[Extracted data entries]
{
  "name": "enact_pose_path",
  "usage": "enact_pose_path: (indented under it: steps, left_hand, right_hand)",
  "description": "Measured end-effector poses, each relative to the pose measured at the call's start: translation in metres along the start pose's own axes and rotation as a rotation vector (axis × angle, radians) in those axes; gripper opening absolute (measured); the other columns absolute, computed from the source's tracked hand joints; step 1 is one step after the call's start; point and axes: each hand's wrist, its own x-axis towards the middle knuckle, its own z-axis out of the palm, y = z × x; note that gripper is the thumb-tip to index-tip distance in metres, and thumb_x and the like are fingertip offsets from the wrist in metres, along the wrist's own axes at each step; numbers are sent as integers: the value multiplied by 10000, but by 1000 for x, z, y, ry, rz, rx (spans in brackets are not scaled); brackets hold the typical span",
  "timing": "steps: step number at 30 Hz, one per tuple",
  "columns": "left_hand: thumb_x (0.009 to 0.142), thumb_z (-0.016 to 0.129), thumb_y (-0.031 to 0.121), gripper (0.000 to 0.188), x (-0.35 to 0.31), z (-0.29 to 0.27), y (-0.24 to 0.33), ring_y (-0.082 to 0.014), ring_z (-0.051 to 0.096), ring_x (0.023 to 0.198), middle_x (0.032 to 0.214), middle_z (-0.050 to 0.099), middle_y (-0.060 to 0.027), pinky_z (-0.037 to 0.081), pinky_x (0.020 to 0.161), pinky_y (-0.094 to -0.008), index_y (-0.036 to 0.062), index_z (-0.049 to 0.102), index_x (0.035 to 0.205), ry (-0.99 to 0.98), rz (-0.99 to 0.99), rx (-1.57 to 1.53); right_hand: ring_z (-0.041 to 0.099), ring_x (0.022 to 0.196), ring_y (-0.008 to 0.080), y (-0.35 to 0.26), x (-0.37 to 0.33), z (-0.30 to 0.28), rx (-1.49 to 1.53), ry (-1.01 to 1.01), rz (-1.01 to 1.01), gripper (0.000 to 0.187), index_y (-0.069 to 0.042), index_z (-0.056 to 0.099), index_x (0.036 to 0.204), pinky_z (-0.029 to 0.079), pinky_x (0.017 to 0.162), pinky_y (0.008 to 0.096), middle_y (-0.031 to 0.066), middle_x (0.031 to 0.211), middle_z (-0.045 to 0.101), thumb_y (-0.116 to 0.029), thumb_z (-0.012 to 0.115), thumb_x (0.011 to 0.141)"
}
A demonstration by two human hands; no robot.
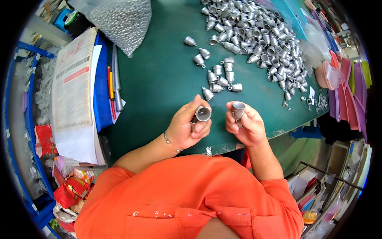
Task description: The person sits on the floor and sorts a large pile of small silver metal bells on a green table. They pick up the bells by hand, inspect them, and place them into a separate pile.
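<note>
My left hand [187,125] is closed round a small grey metal bell [203,114], its open mouth facing up toward me. A second bell [238,108] is pinched in the fingers of my right hand [248,125], also mouth up. Both hands hang over the near edge of the green table [159,79], a short way apart. Just beyond them lies a loose group of several bells [222,81], with a few more singles a little farther off. A large heap of the same bells [258,36] spreads across the far right of the table.
A clear plastic bag of small silvery pieces [123,24] lies at the far left. Left of the work area are a newspaper [73,79], a blue tray [102,91] and pens [111,85]. Pink and purple sheets [350,91] stand at the right. Red packets [73,189] sit at lower left.
</note>
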Motion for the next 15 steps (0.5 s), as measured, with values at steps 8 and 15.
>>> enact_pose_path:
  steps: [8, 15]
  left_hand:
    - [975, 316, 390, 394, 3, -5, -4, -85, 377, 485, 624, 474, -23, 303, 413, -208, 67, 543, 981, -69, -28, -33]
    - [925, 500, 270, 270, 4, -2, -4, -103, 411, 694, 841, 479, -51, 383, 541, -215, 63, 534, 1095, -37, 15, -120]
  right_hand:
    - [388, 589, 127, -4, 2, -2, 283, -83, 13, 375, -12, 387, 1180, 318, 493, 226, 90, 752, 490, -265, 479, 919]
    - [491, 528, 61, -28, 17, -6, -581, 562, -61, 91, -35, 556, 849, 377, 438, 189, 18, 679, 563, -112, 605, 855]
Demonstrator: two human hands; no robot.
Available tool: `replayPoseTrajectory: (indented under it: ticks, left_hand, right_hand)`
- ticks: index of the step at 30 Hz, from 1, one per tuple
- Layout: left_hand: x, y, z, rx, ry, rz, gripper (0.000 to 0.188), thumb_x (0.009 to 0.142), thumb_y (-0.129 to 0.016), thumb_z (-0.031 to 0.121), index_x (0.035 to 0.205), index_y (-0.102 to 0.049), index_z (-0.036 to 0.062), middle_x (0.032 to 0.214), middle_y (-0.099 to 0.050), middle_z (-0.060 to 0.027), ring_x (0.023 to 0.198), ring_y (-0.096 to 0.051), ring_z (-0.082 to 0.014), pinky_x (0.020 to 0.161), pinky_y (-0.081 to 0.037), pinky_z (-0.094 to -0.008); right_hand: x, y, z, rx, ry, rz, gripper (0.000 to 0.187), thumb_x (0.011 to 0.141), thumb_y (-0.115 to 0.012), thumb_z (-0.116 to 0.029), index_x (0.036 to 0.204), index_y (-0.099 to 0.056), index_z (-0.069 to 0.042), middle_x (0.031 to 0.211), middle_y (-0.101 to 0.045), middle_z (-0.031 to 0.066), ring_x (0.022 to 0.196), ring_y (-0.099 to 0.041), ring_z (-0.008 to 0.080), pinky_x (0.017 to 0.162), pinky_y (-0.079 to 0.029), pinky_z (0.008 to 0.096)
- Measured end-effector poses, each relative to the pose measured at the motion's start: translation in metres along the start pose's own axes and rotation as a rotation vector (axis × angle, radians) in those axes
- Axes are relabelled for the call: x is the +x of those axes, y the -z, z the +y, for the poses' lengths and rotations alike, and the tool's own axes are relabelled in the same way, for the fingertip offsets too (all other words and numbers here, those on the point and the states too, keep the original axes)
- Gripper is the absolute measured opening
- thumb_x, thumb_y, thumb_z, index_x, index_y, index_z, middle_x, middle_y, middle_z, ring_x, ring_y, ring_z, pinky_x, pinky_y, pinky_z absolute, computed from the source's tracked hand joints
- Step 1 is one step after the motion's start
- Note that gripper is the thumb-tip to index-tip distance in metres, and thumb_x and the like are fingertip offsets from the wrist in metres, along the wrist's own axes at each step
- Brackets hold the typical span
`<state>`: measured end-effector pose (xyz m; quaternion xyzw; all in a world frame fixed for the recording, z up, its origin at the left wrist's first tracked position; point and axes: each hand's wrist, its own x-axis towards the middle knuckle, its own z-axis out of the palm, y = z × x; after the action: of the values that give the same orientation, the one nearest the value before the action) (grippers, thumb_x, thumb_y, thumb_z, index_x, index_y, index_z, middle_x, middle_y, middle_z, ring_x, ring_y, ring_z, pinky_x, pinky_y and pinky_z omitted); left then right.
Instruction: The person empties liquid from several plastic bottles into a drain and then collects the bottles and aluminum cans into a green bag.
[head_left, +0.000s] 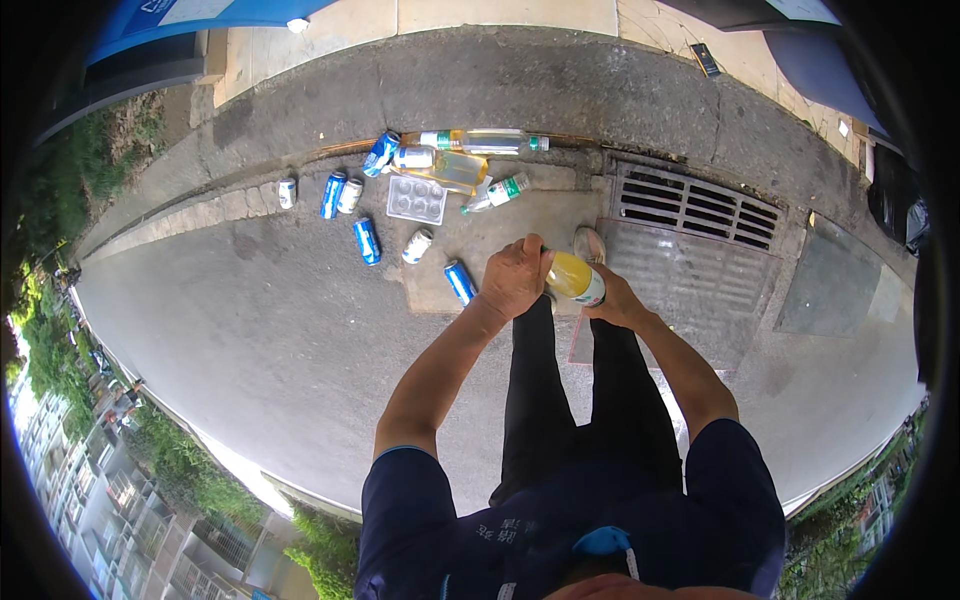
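Note:
Held in front of my legs is a plastic bottle of yellow liquid [573, 275], tilted, with a label toward its lower right end. My right hand [622, 302] is closed around that labelled end. At the other end my left hand [515, 275] is closed on the neck; its fingers hide the cap. Just left of my left hand, a blue can [460, 282] lies on the ground. Beyond it are a white can [417, 246] and another blue can [367, 241]. A clear bottle with a green label [495, 194] lies ahead of my hands.
A clear plastic tray [417, 200] lies among more cans, an amber-tinted bottle [452, 172] and a long clear bottle [500, 141] by the kerb. A metal drain grate [697, 205] is at the right. Blue bins [180, 35] stand at the far left; a dark flat object [705, 60] lies far right.

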<state>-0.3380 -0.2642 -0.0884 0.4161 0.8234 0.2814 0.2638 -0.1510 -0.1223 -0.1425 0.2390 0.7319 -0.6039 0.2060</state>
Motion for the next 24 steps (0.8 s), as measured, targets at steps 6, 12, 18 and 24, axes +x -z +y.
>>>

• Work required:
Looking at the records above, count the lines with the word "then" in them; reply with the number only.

• Completed exercise:
2